Central-type photovoltaic (PV) inverters are used in most large-scale standalone and grid-tied PV applications due to the inverter’s high efficiency and low-cost per kW generated. The perturbation and observation (P&O) and incremental conductance (IncCond) have become the most common techniques for maximum power point tracking (MPPT) strategies of PV/wind generation systems. Typically, the MPPT technique is applied in a two-stage operation; the first stage tracks the MPP and boosts the PV voltage to a certain level that complies with grid voltage, whereas the second stage represents the inversion stage that ties the PV system to the grid. Therefore, these common configurations increase the system size and cost as well as reduce its overall footprint. As a result, this paper applies two IncCond MPPT techniques on a proposed single-stage three-phase differential-flyback inverter (DFI). In addition, the three-phase DFI is analyzed for grid current negative-sequence harmonic compensation (NSHC). The proposed system efficiently provides a MPPT of the PV system and voltage boosting property of the DC-AC inverter in a single-stage operation. Moreover, the MPPT technique has been applied through the DFI using the conventional and modified IncCond tracking strategies. Furthermore, the system is validated for the grid-tied operation with the negative-sequence harmonic compensation strategy using computer-based simulation and is tested under uniform, step-change, as well as fast-changing irradiance profiles.

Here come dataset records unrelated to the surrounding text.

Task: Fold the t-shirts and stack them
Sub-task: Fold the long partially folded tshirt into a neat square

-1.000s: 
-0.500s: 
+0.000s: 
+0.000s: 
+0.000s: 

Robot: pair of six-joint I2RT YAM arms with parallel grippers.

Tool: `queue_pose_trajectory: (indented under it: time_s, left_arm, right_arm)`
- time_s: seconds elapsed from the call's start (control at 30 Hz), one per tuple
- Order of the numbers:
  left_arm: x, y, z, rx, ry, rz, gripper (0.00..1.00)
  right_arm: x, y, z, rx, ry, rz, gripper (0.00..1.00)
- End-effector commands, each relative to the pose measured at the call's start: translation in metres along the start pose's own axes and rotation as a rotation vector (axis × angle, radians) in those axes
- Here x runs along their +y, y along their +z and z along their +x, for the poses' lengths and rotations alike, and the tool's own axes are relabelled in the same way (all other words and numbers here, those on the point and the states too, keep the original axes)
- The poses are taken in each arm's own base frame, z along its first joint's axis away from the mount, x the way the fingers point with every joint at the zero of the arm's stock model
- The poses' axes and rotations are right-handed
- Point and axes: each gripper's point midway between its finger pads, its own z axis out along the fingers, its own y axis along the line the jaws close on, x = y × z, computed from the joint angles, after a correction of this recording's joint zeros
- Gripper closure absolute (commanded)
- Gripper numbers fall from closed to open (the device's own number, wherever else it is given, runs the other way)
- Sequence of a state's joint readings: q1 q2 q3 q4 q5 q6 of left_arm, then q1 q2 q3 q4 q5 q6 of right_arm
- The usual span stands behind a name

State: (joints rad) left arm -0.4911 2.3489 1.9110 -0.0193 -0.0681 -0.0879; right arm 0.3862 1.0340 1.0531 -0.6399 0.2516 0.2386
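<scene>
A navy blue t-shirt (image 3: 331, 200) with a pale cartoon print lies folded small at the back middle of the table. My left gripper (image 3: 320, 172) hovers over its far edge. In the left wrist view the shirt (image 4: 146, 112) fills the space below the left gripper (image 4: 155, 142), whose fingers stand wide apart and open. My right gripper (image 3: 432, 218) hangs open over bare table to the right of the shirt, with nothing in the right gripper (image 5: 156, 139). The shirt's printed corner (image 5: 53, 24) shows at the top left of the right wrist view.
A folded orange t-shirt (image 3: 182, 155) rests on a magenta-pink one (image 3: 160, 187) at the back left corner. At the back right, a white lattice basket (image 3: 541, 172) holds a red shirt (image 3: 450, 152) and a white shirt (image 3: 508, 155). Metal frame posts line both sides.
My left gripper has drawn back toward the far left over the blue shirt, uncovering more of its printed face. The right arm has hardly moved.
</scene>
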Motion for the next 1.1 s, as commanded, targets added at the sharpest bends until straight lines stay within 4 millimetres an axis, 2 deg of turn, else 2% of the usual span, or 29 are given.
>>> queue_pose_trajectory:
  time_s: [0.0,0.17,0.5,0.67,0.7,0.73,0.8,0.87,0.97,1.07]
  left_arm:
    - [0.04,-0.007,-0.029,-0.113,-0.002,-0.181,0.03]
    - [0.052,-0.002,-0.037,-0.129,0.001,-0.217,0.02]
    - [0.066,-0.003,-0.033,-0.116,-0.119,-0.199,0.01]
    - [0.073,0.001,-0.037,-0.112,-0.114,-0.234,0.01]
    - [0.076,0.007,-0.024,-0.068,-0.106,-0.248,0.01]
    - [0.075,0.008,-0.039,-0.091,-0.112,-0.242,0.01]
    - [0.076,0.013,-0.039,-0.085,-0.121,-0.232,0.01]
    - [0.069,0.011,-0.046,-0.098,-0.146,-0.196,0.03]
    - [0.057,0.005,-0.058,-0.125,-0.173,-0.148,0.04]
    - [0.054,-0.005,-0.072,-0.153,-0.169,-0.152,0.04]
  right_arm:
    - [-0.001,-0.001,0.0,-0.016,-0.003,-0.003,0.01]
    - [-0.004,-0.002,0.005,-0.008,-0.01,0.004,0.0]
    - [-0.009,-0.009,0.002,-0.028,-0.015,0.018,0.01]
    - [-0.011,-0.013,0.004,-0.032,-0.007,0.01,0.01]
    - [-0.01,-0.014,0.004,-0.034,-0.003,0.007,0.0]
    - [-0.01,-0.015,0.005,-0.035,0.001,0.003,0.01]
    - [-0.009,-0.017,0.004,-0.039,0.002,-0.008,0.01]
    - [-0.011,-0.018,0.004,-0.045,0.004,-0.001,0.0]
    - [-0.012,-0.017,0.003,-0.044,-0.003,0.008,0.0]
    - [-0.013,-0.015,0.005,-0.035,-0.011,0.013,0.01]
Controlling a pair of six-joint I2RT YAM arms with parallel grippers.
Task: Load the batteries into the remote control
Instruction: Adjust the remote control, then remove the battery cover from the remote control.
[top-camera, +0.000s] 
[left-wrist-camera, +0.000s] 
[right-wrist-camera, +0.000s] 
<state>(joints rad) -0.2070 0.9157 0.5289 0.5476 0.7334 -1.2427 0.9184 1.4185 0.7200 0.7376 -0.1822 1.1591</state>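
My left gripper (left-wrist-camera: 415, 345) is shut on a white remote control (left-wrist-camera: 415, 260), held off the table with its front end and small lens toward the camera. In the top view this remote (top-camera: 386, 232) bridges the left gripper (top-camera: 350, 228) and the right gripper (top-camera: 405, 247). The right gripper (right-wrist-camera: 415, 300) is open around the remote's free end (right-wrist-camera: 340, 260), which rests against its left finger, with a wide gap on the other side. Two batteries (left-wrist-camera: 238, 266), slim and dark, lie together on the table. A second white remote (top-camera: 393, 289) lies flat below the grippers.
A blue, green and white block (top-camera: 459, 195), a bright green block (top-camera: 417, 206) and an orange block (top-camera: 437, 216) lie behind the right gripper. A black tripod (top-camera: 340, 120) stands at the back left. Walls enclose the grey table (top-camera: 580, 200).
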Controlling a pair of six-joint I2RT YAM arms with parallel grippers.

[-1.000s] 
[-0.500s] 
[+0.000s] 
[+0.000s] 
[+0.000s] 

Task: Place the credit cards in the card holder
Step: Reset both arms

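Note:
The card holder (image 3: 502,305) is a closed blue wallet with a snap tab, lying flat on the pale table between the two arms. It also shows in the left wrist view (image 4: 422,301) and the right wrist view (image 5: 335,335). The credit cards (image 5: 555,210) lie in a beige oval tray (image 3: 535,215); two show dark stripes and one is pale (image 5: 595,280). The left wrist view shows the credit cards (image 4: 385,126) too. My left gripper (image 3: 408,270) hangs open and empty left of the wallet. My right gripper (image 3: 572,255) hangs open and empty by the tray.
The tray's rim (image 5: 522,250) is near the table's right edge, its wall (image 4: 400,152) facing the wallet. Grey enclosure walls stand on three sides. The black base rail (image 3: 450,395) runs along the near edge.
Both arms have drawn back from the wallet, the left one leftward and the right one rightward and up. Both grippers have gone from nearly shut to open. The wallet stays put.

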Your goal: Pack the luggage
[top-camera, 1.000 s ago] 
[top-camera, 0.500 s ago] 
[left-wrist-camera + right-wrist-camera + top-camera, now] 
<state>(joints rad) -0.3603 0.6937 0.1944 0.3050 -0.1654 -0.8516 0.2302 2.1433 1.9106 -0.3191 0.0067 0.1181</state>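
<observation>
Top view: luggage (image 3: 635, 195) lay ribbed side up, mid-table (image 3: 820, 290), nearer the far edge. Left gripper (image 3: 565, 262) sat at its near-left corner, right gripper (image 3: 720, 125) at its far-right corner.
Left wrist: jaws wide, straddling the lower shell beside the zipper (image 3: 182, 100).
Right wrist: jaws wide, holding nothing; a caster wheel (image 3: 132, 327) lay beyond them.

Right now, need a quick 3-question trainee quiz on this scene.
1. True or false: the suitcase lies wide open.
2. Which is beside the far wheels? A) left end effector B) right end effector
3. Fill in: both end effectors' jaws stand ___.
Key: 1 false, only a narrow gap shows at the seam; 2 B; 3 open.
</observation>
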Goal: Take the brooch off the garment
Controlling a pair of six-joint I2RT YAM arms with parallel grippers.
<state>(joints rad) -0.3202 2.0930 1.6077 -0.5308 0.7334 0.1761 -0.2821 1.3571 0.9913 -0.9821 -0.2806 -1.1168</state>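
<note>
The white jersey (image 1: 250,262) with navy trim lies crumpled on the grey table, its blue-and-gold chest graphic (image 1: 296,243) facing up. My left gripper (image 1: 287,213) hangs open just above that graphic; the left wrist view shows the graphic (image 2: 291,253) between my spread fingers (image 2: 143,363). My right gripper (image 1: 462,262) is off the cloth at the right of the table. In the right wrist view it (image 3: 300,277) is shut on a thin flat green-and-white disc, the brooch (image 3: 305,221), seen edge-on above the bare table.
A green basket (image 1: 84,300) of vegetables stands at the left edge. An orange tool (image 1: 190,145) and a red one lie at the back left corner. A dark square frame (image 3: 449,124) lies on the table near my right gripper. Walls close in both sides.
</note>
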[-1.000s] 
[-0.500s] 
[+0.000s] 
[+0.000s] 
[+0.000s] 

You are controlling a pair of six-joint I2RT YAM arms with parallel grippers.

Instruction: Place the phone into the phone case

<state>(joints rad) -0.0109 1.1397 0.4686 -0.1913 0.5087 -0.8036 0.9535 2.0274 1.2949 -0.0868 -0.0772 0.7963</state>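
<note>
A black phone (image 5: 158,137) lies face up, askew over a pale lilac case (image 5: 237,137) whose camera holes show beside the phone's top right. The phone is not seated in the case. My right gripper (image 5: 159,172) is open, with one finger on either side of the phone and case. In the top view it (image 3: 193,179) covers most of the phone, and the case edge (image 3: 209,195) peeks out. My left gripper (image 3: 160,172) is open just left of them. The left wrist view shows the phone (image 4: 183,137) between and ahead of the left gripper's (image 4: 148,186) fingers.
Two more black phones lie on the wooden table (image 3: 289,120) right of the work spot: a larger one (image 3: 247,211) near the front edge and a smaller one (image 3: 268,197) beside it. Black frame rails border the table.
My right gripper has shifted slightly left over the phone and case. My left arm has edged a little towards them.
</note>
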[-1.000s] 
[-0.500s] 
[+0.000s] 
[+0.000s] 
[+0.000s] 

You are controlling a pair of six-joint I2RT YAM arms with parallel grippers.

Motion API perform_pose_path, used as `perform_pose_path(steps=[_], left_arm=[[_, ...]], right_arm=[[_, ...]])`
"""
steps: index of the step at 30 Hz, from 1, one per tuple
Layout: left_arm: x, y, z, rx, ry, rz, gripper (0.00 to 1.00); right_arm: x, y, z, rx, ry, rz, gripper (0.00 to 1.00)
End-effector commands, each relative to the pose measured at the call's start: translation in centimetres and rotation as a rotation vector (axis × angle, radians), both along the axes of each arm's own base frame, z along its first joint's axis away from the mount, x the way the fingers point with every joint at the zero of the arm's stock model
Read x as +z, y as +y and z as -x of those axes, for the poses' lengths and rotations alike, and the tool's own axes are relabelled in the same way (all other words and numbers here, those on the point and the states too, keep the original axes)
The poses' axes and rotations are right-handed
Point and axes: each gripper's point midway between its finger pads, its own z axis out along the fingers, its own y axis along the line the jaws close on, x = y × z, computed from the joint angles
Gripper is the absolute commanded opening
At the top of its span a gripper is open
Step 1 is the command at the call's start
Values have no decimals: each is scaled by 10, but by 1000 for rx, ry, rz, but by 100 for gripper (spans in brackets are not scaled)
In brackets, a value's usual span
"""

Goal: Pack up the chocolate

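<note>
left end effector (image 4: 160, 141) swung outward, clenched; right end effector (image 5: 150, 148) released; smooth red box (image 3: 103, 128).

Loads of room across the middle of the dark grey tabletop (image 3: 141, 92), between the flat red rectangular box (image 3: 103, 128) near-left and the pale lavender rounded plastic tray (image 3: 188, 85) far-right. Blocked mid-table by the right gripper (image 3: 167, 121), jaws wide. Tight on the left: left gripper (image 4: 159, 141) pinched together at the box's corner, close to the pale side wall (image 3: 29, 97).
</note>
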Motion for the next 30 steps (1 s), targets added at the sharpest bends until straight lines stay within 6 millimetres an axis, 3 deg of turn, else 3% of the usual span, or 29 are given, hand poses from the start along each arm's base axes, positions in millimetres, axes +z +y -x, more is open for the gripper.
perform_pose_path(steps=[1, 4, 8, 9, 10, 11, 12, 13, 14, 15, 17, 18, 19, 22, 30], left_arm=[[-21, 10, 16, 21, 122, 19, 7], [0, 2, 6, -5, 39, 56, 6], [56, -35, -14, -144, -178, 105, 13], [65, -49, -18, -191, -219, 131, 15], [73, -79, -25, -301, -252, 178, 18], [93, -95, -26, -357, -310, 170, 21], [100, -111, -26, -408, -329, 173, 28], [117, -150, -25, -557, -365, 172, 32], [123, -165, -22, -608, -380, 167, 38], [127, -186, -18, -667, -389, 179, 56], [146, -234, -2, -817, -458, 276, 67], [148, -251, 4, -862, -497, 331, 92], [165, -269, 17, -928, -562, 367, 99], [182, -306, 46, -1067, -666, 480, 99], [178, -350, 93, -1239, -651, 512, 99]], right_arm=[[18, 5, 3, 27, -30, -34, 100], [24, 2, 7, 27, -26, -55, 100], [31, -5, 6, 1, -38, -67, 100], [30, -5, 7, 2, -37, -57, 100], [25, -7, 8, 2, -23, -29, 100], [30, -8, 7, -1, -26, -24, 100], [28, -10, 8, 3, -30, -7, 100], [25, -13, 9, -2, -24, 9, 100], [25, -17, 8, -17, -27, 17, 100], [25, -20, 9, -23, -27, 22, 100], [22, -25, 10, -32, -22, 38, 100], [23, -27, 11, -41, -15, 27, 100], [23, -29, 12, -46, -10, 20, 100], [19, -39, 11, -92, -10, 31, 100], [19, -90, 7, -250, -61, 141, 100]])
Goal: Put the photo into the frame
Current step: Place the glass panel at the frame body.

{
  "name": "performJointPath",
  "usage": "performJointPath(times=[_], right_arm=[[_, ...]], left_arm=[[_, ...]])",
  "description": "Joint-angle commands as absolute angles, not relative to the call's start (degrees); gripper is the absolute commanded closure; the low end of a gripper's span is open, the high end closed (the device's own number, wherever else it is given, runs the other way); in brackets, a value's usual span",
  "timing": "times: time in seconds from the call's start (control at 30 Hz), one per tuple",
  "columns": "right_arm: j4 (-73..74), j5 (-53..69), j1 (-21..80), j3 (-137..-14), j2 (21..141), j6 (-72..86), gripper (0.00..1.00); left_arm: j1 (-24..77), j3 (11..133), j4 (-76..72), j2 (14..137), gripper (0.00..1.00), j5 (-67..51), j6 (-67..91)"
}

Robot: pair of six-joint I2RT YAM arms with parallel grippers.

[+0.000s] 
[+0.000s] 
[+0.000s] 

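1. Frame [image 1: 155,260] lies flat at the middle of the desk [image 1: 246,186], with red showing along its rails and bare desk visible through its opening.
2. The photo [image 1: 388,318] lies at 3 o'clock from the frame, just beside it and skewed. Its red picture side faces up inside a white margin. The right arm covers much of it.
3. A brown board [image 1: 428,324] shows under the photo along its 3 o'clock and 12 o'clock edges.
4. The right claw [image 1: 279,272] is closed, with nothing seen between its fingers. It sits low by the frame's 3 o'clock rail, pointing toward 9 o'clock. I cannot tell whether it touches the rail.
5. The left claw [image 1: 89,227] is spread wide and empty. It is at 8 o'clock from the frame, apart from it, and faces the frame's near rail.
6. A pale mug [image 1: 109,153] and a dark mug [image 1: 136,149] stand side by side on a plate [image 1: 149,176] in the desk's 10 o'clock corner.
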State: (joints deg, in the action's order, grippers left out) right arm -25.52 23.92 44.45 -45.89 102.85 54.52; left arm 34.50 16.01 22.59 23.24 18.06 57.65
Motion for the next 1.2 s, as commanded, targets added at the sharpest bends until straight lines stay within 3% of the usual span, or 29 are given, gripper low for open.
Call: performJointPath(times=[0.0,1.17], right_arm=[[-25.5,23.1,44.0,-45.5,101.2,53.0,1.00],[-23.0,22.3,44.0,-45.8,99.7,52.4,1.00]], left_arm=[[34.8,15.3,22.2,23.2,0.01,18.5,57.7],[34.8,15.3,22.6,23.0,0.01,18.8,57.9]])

The average efficiencies of the proposed system, considering the conventional and modified IncCond MPPT techniques, are 94.16% and 96.4% with tracking responses of 0.062 and 0.035 s and maximum overshoot of 46.15% and 15.38%, respectively.

Suggested Citation

  • Ahmed Ismail M. Ali & Zuhair Muhammed Alaas & Mahmoud A. Sayed & Abdulaziz Almalaq & Anouar Farah & Mohamed A. Mohamed, 2022. "An Efficient MPPT Technique-Based Single-Stage Incremental Conductance for Integrated PV Systems Considering Flyback Central-Type PV Inverter," Sustainability, MDPI, vol. 14(19), pages 1-15, September.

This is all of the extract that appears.